__EXERCISE REQUIREMENTS__: Copy out the whole listing exactly as given. Skip the pictures.

__INFORMATION SUPPLIED__:
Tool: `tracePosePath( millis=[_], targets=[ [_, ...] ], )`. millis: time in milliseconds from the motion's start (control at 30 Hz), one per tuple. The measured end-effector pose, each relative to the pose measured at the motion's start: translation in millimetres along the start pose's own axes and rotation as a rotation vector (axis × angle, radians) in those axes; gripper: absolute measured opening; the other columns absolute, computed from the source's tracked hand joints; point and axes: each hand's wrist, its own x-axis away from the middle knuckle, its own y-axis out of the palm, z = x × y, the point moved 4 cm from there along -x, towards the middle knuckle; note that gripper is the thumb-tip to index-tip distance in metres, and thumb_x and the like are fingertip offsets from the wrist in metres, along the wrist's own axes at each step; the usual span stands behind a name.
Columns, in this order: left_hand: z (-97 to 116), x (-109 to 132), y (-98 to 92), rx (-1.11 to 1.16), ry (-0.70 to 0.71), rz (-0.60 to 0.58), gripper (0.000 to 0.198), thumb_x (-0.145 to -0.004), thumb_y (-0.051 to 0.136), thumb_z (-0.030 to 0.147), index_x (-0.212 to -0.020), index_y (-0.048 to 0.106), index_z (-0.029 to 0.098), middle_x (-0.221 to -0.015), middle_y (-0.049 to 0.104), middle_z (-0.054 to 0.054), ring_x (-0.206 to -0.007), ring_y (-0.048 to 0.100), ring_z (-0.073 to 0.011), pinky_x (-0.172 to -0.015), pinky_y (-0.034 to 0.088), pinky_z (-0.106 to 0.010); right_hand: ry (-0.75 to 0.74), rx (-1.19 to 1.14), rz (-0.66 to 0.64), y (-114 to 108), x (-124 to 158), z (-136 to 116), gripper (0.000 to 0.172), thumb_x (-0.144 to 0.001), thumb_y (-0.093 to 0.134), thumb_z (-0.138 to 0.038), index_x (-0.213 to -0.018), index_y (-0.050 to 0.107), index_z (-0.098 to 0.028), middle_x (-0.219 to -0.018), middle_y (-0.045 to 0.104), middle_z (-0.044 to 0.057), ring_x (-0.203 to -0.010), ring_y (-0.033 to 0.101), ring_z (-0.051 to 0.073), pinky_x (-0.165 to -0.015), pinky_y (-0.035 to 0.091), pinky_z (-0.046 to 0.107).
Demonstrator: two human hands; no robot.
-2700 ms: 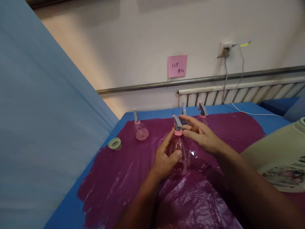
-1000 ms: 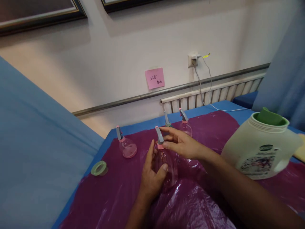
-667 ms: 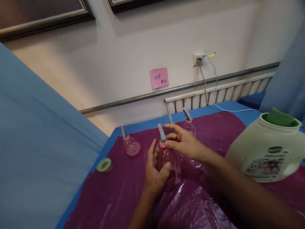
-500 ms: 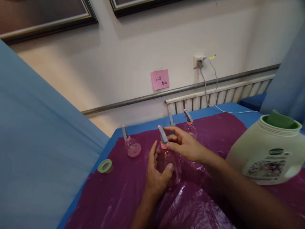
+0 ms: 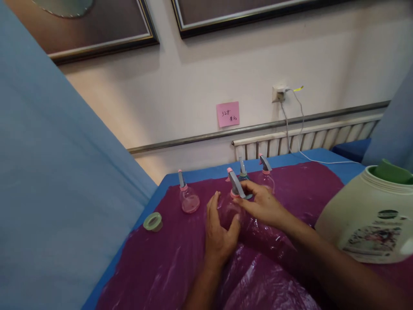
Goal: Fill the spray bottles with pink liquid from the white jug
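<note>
A clear spray bottle (image 5: 228,210) with a grey and pink spray head (image 5: 237,186) stands between my hands. My left hand (image 5: 220,234) is curved around the lower left of its body, fingers on the far side and thumb in front. At the neck, my right hand (image 5: 263,204) has its thumb and fingers closed around the pink collar and the grey head. Behind it are a bluish spray bottle (image 5: 244,176), partly covered by my right hand, and another pink-collared spray bottle (image 5: 266,178). To the left stands a spray bottle (image 5: 189,201) with pinkish liquid low inside.
A pale green cap (image 5: 152,221) lies at the left on the purple plastic sheet (image 5: 161,258). A large pale jug (image 5: 364,219) with a green top stands at the right. Blue curtains (image 5: 58,172) hang at the side; a cable (image 5: 329,162) crosses the back edge.
My view has shifted, so the scene sits lower and farther right. The bottle in my hands has moved slightly toward the wall, and its pink trigger now shows on the left.
</note>
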Motion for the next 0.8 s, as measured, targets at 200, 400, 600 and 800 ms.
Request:
tracePosePath(
  millis=[200,400,600,800],
  targets=[
    [-14.3,-9.2,-11.5,0.207,-0.081,0.32,0.058,-0.108,0.075,0.048,-0.16,0.063,0.028,-0.157,0.071,-0.016,-0.141,0.072,-0.0311,-0.122,0.058,-0.049,-0.019,0.215,0.134,13.1,-21.5,33.6,0.026,-0.107,0.074,-0.046,-0.123,0.079,-0.025,-0.123,0.086,0.007,-0.109,0.081,0.025,-0.1,0.063,0.04],
    [-22.7,-20.3,-17.9,0.383,-0.158,0.493,0.051,-0.107,0.073,0.055,-0.146,0.069,0.023,-0.138,0.077,-0.016,-0.125,0.078,-0.0279,-0.108,0.063,-0.041,0.033,0.549,0.161,47.8,-82.5,32.4,0.026,-0.106,0.075,-0.028,-0.131,0.078,-0.02,-0.133,0.085,0.013,-0.125,0.078,0.028,-0.111,0.056,0.039],
    [-29.1,-24.6,-16.7,0.425,-0.204,0.55,0.051,-0.102,0.074,0.055,-0.14,0.071,0.022,-0.132,0.078,-0.015,-0.119,0.078,-0.0275,-0.103,0.062,-0.04,0.173,0.699,0.18,64.8,-103.5,50.2,0.029,-0.111,0.067,-0.022,-0.137,0.076,-0.014,-0.131,0.084,0.019,-0.122,0.079,0.03,-0.104,0.055,0.036],
    [-31.0,-25.2,-12.9,0.44,-0.221,0.53,0.051,-0.099,0.077,0.053,-0.139,0.072,0.021,-0.129,0.079,-0.014,-0.115,0.078,-0.0261,-0.102,0.062,-0.039,0.216,0.753,0.188,69.4,-94.5,47.3,0.041,-0.109,0.066,-0.02,-0.15,0.07,-0.013,-0.139,0.082,0.021,-0.131,0.078,0.033,-0.114,0.056,0.04]
  ],
)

__REPLY__:
Tool: `tracePosePath( millis=[_], targets=[ [_, ...] ], )`. millis: time in milliseconds from the motion's start (control at 30 Hz), one per tuple. The measured end-effector pose, each relative to the pose measured at the motion's start: translation in millimetres along the start pose's own axes and rotation as a rotation vector (axis × angle, radians) in those axes; gripper: absolute measured opening; the other columns absolute, computed from the source's tracked hand joints; point and axes: each hand's wrist, its own x-axis away from the middle knuckle, its own y-axis out of the palm, z = x × y, the point moved 4 cm from there along -x, towards the middle knuckle; note that gripper is the thumb-tip to index-tip distance in metres, and thumb_x and the like are fingertip offsets from the wrist in metres, along the wrist's own axes at each step; the usual span stands behind a name.
Columns, in this order: left_hand: z (-97 to 116), x (-109 to 132), y (-98 to 92), rx (-1.11 to 1.16), ry (-0.70 to 0.71), rz (-0.60 to 0.58), gripper (0.000 to 0.198), thumb_x (-0.145 to -0.004), thumb_y (-0.051 to 0.136), thumb_z (-0.030 to 0.147), index_x (-0.212 to -0.020), index_y (-0.048 to 0.106), index_z (-0.029 to 0.098), middle_x (-0.221 to -0.015), middle_y (-0.049 to 0.104), middle_z (-0.054 to 0.054), ring_x (-0.206 to -0.007), ring_y (-0.048 to 0.100), ring_z (-0.073 to 0.011), pinky_x (-0.172 to -0.015), pinky_y (-0.034 to 0.088), pinky_z (-0.106 to 0.010); right_hand: ry (-0.75 to 0.74), rx (-1.19 to 1.14), rz (-0.66 to 0.64), y (-114 to 108), x (-124 to 158), z (-136 to 116), gripper (0.000 to 0.172), thumb_x (-0.144 to 0.001), thumb_y (-0.093 to 0.134), thumb_z (-0.138 to 0.038), index_x (-0.213 to -0.018), index_y (-0.050 to 0.107), index_z (-0.098 to 0.028), middle_x (-0.219 to -0.018), middle_y (-0.045 to 0.104), middle_z (-0.044 to 0.057), ring_x (-0.203 to -0.010), ring_y (-0.033 to 0.101), ring_z (-0.051 to 0.073), pinky_x (-0.165 to -0.015), pinky_y (-0.035 to 0.091), pinky_z (-0.046 to 0.107).
Demonstrator: two human hands; no robot.
-2700 ms: 
-1000 ms: 
-667 ms: 
-500 ms: 
+0 ms: 
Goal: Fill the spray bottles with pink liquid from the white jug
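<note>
A clear spray bottle (image 5: 228,210) with a grey and pink spray head (image 5: 237,186) stands between my hands. My left hand (image 5: 220,234) is curved around the lower left of its body, fingers on the far side and thumb in front. At the neck, my right hand (image 5: 263,204) has its thumb and fingers closed around the pink collar and the grey head. Behind it are a bluish spray bottle (image 5: 244,176), partly covered by my right hand, and another pink-collared spray bottle (image 5: 266,178). To the left stands a spray bottle (image 5: 189,201) with pinkish liquid low inside.
A pale green cap (image 5: 152,221) lies at the left on the purple plastic sheet (image 5: 161,258). A large pale jug (image 5: 364,219) with a green top stands at the right. Blue curtains (image 5: 58,172) hang at the side; a cable (image 5: 329,162) crosses the back edge.
My view has shifted, so the scene sits lower and farther right. The bottle in my hands has moved slightly toward the wall, and its pink trigger now shows on the left.
</note>
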Motion for the next 0.8 s, as measured, targets at 200, 400, 600 and 800 ms.
Request:
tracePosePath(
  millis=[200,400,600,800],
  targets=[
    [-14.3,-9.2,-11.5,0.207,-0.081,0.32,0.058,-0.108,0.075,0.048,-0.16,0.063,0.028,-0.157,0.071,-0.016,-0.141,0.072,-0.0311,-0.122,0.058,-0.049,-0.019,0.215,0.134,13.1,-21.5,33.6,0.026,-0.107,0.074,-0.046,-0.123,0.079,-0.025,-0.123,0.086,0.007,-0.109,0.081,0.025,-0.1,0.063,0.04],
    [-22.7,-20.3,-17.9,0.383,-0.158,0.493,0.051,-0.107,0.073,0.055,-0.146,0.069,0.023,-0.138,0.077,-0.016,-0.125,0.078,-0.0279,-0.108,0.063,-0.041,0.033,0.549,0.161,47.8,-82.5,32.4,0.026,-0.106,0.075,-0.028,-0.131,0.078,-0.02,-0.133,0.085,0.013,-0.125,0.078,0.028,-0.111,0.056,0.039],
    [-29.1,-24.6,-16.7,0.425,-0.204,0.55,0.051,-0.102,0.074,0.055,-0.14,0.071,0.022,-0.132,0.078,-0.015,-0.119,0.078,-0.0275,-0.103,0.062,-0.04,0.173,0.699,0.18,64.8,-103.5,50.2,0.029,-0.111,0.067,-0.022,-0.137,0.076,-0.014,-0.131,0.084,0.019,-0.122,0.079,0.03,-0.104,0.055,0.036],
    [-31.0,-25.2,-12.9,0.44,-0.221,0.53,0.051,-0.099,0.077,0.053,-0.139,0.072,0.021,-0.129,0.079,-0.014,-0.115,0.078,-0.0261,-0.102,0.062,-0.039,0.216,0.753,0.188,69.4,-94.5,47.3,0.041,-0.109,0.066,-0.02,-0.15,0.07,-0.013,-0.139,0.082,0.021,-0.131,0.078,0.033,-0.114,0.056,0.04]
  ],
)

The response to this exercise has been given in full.